__SUPPLIED DATA__.

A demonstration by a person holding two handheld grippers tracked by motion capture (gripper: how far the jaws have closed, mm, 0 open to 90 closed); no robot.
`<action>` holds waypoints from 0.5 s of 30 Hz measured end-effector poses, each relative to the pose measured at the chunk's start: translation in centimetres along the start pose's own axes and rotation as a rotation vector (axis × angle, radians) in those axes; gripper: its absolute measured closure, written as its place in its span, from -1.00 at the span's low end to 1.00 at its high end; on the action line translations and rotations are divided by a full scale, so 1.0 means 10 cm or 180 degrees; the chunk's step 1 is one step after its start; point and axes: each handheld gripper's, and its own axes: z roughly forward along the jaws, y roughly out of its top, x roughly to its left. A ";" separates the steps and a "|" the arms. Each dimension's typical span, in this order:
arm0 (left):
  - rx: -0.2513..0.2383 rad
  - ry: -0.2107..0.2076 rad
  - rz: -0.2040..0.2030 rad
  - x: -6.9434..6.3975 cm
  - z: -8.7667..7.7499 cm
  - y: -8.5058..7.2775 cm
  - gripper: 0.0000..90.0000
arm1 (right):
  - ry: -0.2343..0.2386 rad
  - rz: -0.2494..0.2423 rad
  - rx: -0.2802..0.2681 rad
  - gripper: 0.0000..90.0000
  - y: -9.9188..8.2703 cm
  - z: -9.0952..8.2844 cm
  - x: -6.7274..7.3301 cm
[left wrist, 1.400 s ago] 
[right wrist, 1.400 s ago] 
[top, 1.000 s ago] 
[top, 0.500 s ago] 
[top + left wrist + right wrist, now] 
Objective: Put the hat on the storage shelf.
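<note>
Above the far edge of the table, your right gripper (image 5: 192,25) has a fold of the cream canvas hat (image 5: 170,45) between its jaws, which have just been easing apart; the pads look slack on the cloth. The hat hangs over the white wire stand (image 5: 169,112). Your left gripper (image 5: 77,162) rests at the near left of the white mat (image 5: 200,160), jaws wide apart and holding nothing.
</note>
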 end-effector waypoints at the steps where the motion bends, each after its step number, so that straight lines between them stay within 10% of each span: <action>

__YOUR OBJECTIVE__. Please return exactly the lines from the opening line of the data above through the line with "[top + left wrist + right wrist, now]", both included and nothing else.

__RESPONSE TO THE TASK__.
A demonstration by a person holding two handheld grippers tracked by motion capture (gripper: how far the jaws have closed, mm, 0 open to 90 closed); no robot.
`<action>` holds waypoints from 0.5 s of 30 Hz measured end-effector poses, each relative to the pose measured at the chunk's start: translation in centimetres along the start pose's own axes and rotation as a rotation vector (axis × angle, radians) in those axes; gripper: its absolute measured closure, written as its place in its span, from -1.00 at the span's low end to 1.00 at its high end; on the action line translations and rotations are divided by a full scale, so 1.0 means 10 cm or 180 degrees; the chunk's step 1 is one step after its start; point and axes: each handheld gripper's, and its own axes: z roughly forward along the jaws, y roughly out of its top, x roughly to its left. A ";" separates the steps and a "|" the arms. Each dimension's typical span, in this order:
arm0 (left):
  - rx: -0.2513..0.2383 rad
  - ry: -0.2107..0.2076 rad
  - rz: -0.2040..0.2030 rad
  - x: -6.9434..6.3975 cm
  - z: -8.7667..7.7499 cm
  - y: -8.5058..7.2775 cm
  - gripper: 0.0000..90.0000
arm1 (right):
  - ry: -0.2343..0.2386 rad
  - rz: -0.2494..0.2423 rad
  - rx: -0.2802..0.2681 rad
  - gripper: 0.0000..90.0000
  - y: -9.9188..8.2703 cm
  - z: -9.0952..8.2844 cm
  - x: -6.7274..7.3301 cm
[left wrist, 1.400 s ago] 
[right wrist, 1.400 s ago] 
[top, 1.000 s ago] 
[top, 0.500 s ago] 
[top + left wrist + right wrist, now] 

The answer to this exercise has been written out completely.